AMIR: Would you tell me about your relationship with Bulent Rauf, your teacher?
HAKIM: I’ll start by saying that Bulent never regarded himself as a teacher. He used to say, “There is only one teacher [pointing upwards], and I’m a fellow student, just like you.”
AMIR: How do you understand that?
HAKIM: I think there are two levels of his “not being a teacher.” The first one is that reality itself, or what we might call “God,” is the only teacher. All guidance ultimately comes from that single source. To give a simple example, I might be a plumber and I’m in a situation where I don’t know how to fix something; then I discover how to do it. I would consider the guidance even for that discovery as coming from that one source.
AMIR: Would you also say that knowing itself, before knowing anything specific, comes from that source?
HAKIM: Absolutely. All knowledge is single-sourced, therefore all guidance is single-sourced and it’s diffused into everything according to the capacity of that thing. For example, you and I have different individual capacities. The guidance that comes to me will be according to my relative capacity to receive and in line with my unique destiny. My relative capacity can also be expanded, when I tune in to what’s there for me. That’s the place of the teacher in this world, to help me to reach my uniqueness.
AMIR: What is the other level of “not being a teacher”?
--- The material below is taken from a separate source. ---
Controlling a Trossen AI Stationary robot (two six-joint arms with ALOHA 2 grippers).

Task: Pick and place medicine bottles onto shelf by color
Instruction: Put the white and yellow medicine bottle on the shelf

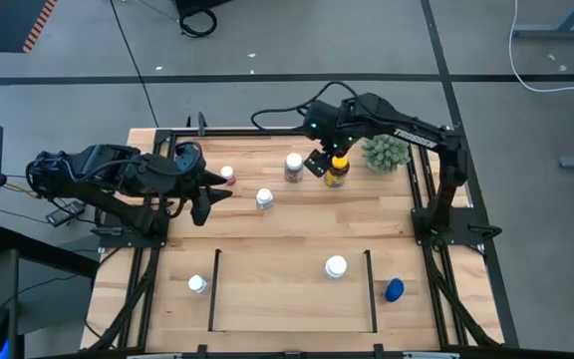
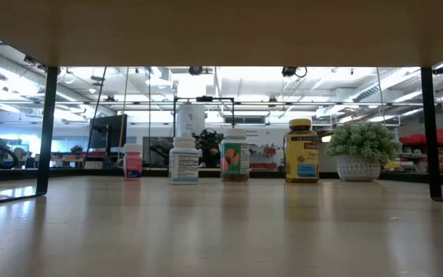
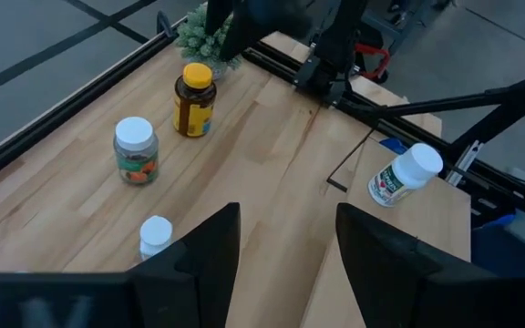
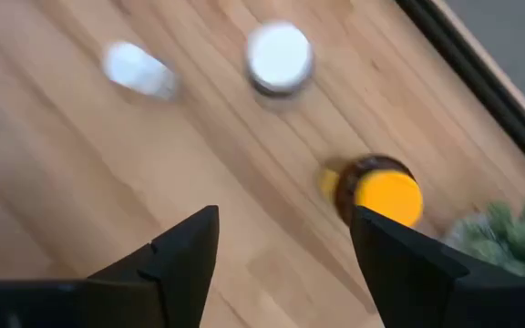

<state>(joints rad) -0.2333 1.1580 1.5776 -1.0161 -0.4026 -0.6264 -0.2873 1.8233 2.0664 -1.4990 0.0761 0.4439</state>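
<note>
Seven bottles stand on the table. At the far side are a reddish one (image 1: 227,175), a white one (image 1: 264,198), a white-capped one with an orange label (image 1: 293,167) and the amber, yellow-capped one (image 1: 337,172) (image 4: 386,196). One white-capped bottle (image 1: 336,266) stands in the shelf bay (image 1: 287,299). Another (image 1: 197,285) is left of the bay, and the blue one (image 1: 395,289) is right of it. My right gripper (image 1: 317,164) (image 4: 285,246) hovers open, just left of the amber bottle. My left gripper (image 1: 203,205) (image 3: 285,241) is open near the table's left edge.
A spiky green plant in a white pot (image 1: 385,152) (image 2: 364,150) stands right of the amber bottle at the far right. Black frame rails (image 1: 422,189) run along the table's sides. Bare wood lies between the far row of bottles and the shelf bars (image 1: 214,289).
</note>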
HAKIM: I think that Bulent is more than a teacher. Some people who we know as “teachers” help others to come to the single source, yet they are not themselves embodying that source. Bulent was actually embodying the source, which is why he said that it was not him that was the teacher. So on the one hand, there is the metaphysical Truth that there is only one teacher, and, on the other hand, there are those who embody the reality of that metaphysical Truth. I think he is one of those.
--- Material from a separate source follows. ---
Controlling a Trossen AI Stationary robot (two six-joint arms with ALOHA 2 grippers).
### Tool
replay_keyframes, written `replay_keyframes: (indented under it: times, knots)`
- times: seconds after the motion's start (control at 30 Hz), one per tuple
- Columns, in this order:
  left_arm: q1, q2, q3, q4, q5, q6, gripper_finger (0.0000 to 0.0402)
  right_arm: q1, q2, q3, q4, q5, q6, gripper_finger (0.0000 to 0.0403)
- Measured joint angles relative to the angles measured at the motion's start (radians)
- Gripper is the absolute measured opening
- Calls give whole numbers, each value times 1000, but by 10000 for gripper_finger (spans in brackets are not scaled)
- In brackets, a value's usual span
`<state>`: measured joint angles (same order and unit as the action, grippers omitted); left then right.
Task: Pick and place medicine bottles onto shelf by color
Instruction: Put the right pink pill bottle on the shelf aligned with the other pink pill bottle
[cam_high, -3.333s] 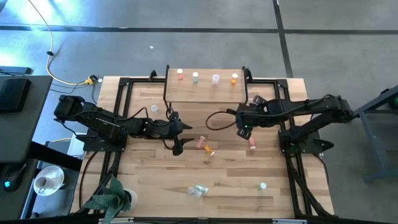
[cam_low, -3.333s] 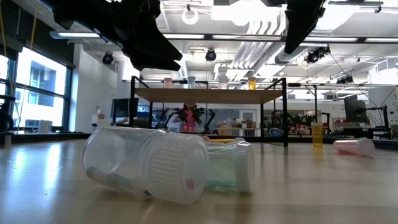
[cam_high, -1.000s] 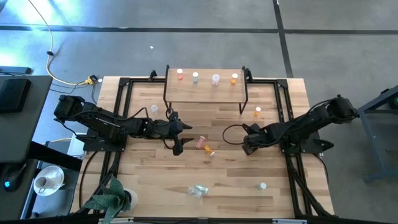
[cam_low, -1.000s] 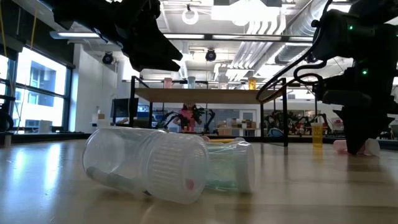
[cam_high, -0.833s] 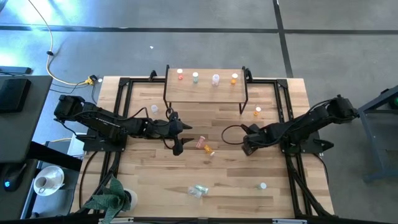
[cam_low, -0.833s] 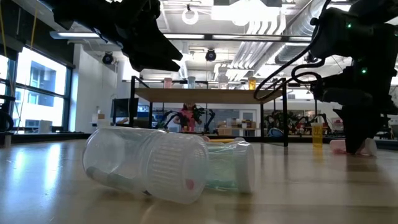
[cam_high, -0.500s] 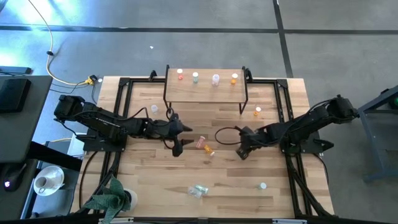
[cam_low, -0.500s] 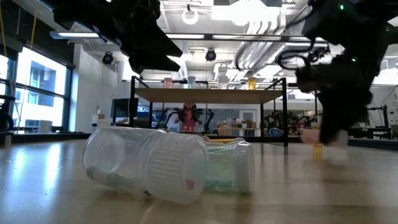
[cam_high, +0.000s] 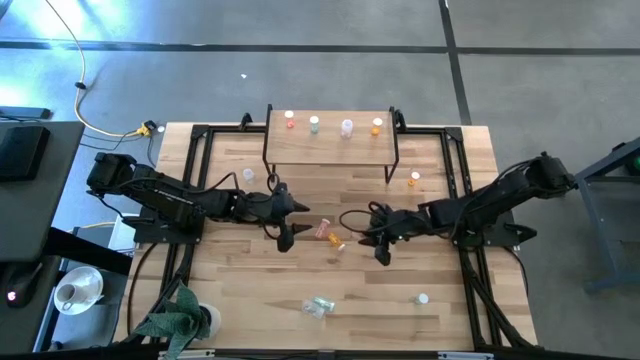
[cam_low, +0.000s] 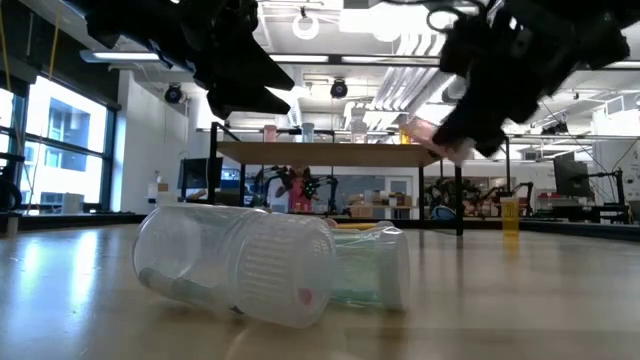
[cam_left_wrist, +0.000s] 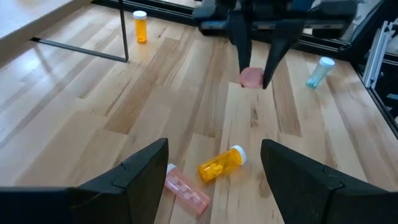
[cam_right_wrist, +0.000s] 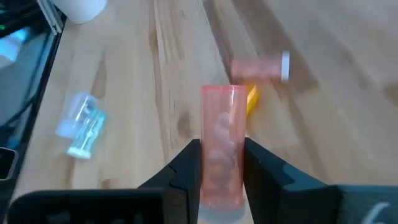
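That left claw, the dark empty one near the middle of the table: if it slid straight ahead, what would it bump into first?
Likely the orange pill bottle lying on its side just ahead of the open left gripper, beside a pink bottle. Depth is hard to judge; it might pass above them.

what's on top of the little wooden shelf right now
Four upright bottles stand in a row on the shelf: a red one, a pale green one, a clear one and an orange one. Nothing covers them; the shelf hides the table beneath.

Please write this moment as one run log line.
right gripper: shut on pink bottle, lifted off table | left gripper: open, waiting over orange bottle
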<state>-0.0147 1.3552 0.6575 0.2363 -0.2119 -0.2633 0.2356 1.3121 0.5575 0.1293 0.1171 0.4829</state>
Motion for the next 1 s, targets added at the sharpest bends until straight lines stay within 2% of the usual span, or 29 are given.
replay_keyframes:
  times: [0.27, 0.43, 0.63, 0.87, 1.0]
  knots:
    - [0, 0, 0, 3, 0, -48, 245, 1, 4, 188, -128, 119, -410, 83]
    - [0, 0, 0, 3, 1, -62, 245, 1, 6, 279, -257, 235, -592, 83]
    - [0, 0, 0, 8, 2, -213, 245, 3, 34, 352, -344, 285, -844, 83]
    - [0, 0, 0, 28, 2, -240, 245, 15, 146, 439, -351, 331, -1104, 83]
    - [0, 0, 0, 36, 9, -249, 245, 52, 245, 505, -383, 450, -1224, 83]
AMIR: Could it also be that him saying, “There is only one teacher and I’m a fellow student,” was his way of turning the student’s attention from him personally to the source?
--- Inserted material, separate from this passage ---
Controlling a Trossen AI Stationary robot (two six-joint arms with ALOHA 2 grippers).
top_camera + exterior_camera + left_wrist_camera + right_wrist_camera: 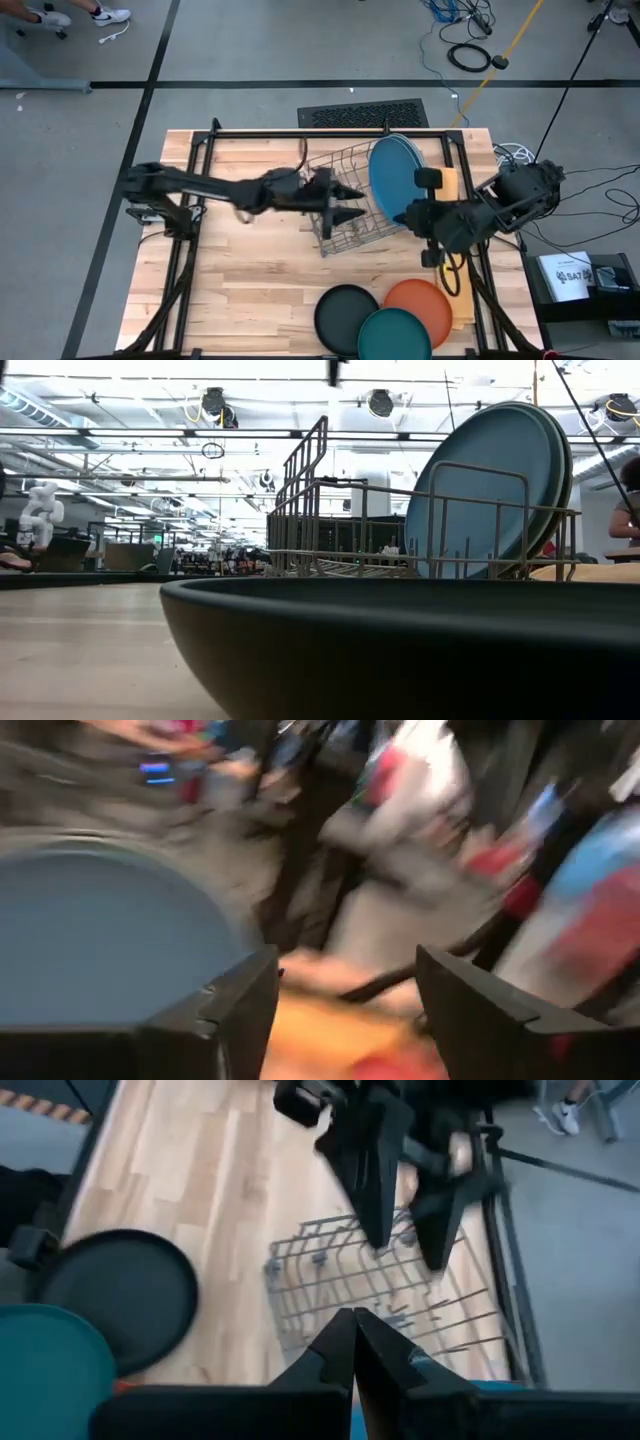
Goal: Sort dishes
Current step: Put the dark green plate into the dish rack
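Left gripper (349,201) held over the wire rack (350,200), fingers apart, nothing gripped; right gripper (403,217) closed, empty, beside rack; blue plates (395,178) stood in rack; black plate (345,315), teal plate (395,335), orange plate (425,300) overlapped at table (250,270) edge.

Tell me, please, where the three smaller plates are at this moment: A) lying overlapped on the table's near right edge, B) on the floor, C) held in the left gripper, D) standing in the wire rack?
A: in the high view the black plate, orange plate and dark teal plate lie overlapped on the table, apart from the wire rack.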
HAKIM: I think so, yes. But it wasn’t a trick. His taste was not to be a teacher, but rather to be genuinely, truly nothing. He wanted to be under the constantly changing revelation of the reality. If you are already a knower, you can’t be that; but if you’re a student of reality, then you’re learning moment by moment. So his saying that he was a student was not diminishing himself, but elevating the meaning of being a student, to being a receiver and open to the divine guidance.
AMIR: So the teacher, in the case of Bulent, was actually teaching by being an example of “studentship” of the source, of that higher knowledge.
HAKIM: That’s right. He wasn’t teaching. He was simply being.
AMIR: Could you tell me what led to your meeting with Bulent? Were you looking for a teacher?
HAKIM: This was in the early ’70s. I was twenty-four years old, living in the material world, working more than full time, basically living somebody else’s life. Then I had this car accident and a kind of near-death experience during it. I was recovering when a friend arrived at my doorstep and said to me, “I really think you should go to this place.” This was the first time that I had heard of the Beshara Centre, which was at a place called Swyre Farm in Gloucestershire. I went there for a weekend, and that visit awakened something in me. I went back home, thought about that for a while and then got together with some people who’d also been in that place, and we met for study and meditation, etc. In one of my subsequent visits to Swyre Farm, I first met Bulent.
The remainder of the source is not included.